| WORK REQUEST |
Identify each line below that contains the word "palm", and copy it out.

| RECORDS FOR THIS TASK |
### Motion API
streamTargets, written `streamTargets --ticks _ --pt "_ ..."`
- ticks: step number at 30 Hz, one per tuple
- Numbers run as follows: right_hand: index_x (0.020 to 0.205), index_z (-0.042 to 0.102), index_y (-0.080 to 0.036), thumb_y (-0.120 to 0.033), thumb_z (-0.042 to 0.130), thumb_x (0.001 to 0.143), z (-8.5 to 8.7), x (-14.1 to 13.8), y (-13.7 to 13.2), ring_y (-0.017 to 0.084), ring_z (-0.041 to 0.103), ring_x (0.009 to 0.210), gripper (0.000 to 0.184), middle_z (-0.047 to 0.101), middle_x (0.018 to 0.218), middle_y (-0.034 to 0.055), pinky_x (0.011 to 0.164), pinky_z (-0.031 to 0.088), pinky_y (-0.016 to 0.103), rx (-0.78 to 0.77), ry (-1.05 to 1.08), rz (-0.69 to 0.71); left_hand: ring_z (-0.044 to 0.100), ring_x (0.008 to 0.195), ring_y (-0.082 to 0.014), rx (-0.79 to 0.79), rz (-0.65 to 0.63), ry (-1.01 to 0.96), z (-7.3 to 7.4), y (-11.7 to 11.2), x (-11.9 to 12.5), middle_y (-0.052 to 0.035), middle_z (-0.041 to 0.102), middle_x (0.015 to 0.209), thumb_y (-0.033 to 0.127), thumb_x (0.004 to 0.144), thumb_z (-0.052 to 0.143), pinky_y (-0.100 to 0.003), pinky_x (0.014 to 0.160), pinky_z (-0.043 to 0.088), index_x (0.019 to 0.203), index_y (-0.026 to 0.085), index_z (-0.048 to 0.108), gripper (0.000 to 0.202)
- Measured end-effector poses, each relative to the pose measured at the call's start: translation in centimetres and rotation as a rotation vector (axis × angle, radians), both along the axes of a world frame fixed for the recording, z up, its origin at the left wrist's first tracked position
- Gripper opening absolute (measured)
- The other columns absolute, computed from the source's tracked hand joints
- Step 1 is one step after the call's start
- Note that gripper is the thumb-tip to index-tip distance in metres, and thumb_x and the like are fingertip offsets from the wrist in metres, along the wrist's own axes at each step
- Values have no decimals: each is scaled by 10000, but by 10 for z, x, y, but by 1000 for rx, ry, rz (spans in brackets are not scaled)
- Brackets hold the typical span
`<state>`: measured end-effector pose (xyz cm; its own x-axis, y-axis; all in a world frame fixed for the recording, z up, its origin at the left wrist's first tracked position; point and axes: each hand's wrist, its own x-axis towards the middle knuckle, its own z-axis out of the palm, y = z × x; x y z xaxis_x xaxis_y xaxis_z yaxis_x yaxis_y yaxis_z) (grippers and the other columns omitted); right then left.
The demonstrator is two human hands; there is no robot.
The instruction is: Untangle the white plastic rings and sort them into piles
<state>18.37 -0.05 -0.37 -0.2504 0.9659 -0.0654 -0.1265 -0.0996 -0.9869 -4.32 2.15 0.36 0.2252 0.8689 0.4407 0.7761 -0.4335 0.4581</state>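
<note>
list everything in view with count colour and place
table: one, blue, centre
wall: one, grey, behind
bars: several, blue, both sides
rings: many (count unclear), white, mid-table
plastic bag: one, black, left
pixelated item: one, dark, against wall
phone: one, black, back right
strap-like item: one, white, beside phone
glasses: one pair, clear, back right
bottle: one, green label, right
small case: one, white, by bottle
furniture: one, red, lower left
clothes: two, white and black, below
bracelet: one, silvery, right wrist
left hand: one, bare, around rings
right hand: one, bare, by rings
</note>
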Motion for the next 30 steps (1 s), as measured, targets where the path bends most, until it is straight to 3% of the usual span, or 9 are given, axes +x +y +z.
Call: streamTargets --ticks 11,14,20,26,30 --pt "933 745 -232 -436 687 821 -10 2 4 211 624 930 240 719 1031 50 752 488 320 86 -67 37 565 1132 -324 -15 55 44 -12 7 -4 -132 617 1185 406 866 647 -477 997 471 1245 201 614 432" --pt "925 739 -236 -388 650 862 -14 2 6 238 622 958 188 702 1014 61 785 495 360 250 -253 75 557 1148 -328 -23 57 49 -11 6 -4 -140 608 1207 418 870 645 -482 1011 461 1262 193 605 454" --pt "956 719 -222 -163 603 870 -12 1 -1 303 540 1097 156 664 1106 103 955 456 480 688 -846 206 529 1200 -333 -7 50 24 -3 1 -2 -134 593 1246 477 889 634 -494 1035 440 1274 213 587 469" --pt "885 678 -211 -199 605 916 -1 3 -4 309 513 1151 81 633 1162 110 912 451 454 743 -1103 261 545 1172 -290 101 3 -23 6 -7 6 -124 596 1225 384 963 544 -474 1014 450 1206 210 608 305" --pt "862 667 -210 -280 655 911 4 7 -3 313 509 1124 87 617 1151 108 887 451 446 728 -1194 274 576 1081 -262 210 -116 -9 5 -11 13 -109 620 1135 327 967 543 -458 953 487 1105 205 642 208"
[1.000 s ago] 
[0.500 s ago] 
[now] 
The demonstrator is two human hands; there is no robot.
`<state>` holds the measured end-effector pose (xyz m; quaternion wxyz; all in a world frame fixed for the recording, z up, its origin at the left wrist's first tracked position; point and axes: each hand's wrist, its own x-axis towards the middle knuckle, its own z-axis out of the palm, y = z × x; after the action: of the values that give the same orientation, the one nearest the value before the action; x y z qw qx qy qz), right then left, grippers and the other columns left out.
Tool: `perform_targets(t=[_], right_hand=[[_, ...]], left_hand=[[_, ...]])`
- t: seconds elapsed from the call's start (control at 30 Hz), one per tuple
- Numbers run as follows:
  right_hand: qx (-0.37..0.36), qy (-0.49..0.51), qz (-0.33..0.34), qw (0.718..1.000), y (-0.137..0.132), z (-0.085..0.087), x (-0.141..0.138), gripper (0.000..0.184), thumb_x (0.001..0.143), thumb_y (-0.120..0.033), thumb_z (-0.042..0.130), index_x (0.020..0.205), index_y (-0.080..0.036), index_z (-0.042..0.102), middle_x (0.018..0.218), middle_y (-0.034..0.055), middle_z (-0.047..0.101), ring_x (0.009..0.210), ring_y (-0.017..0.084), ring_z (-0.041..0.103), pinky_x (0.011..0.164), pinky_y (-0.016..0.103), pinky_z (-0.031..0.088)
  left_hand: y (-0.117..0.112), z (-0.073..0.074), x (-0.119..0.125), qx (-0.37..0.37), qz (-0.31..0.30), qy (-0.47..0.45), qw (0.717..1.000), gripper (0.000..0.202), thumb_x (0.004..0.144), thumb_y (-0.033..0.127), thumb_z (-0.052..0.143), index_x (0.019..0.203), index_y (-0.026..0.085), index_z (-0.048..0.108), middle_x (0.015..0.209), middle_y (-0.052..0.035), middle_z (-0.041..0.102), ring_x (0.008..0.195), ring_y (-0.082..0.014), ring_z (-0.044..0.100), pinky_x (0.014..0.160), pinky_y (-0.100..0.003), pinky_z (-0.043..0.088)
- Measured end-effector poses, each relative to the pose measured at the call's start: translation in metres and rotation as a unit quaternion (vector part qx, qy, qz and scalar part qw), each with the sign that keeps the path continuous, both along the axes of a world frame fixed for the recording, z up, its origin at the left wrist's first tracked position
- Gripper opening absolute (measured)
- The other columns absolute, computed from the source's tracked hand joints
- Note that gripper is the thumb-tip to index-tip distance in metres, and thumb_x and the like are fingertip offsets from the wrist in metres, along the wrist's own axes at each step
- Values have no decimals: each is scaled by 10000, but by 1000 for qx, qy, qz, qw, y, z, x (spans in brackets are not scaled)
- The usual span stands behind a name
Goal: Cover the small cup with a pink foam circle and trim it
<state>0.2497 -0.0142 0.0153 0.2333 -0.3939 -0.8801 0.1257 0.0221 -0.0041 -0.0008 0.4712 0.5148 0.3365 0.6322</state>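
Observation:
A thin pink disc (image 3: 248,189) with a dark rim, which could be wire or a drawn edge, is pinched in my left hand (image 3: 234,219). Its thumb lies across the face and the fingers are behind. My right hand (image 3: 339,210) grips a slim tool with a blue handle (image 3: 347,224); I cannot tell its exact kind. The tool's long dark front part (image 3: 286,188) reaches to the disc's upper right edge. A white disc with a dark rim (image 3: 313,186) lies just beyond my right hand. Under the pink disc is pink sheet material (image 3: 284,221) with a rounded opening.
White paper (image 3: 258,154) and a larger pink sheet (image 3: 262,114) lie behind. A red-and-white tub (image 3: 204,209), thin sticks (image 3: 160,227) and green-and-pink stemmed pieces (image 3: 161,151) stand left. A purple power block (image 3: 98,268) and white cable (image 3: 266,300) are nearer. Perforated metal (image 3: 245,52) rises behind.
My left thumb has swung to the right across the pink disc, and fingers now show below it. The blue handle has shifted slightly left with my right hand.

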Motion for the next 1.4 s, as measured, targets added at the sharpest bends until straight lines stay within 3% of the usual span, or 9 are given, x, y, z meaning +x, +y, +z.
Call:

| WRITTEN ANSWER |
`<state>`: measured end-effector pose (xyz cm; its own x-axis, y-axis; all in a world frame fixed for the recording, z up, its origin at the left wrist's first tracked position; point and axes: each hand's wrist, its own x-axis towards the middle knuckle, its own z-axis out of the palm, y = z × x; x y z xaxis_x xaxis_y xaxis_z yaxis_x yaxis_y yaxis_z) (grippers and the other columns omitted); right then left.
`<state>` holds the measured end-effector pose (xyz m; quaternion wxyz; all in a world frame fixed for the recording, z up, its origin at the left wrist's first tracked position; point and axes: each hand's wrist, its own x-axis towards the middle knuckle, its own z-axis out of the palm, y = z × x; after the action: of the values that give the same orientation, the one nearest the value before the action; x y z qw qx qy qz), right then left, grippers and the other columns left out.

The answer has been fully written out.